The news of beef burgers in several big supermarkets around the UK and in Ireland being contaminated with horse meat is all over the headlines today. It reminded me of this picture that I took in Brenham, Texas, last summer.
At the time, I was surprised to see it — I’d never heard of horsemeat being an issue in Texas. I knew from living in France and visiting other countries that people do eat horse but always thought of it as an issue of personal taste and social custom. When I researched the issue after returning to London, I found out that slaughtering horses had become a heated debate.
Slaughterhouses in Texas exported the meat to Asia and Europe and many Texans were against it, based either on the belief that the animals suffered unduly or that these creatures — because of our attachment to them as pets and companions — aren’t the kind of animal you should eat. It’s strongly tied to identity, as my picture shows: We aren’t the kind of people to eat horse.

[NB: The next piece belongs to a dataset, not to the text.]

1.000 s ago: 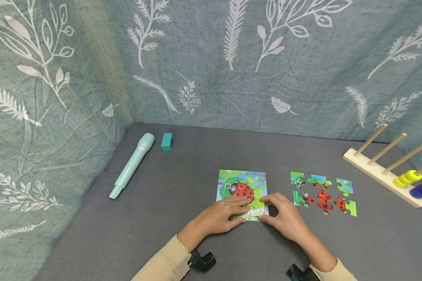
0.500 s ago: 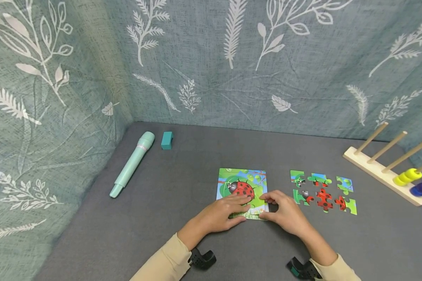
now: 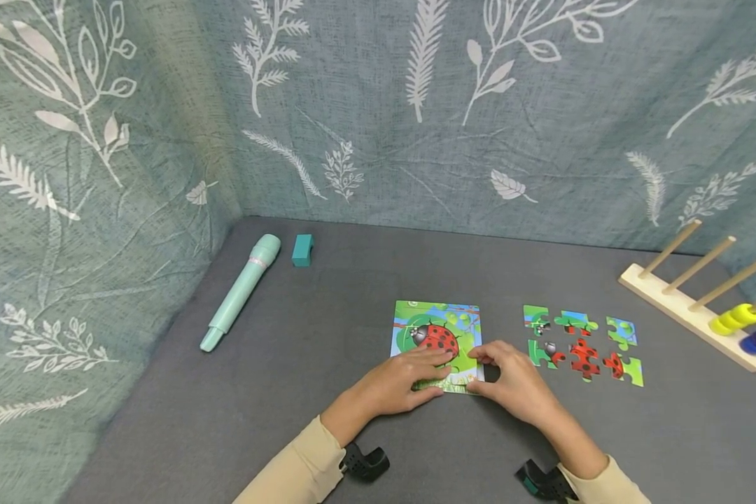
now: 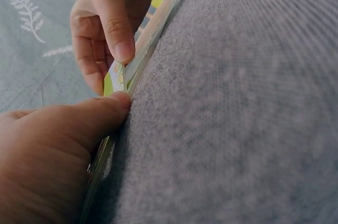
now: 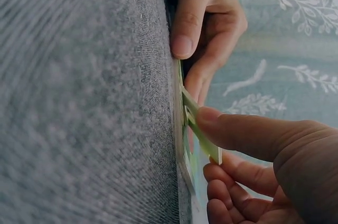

In 2007, Texas slaughterhouses were shut down, and some activitists kept fighting the sale and transport of Texas horses to slaughterhouses in Mexico. But there are also some America politicians promoting horsemeat, as detailed in this Houston Post blog.
Of course, the issue for the beef burgers here is slightly different: something was in the burgers that shouldn’t have been and that wasn’t divulged to consumers. That has to be rectified.
But the stories highlight our discomfort both in the US and the UK about eating horses. We think of them as beautiful animals to ride, race and own. We still have the problem of a few unscrupulous owners who mistreat their animals. But whatever you do, the consensus seems, don’t put them on our plate.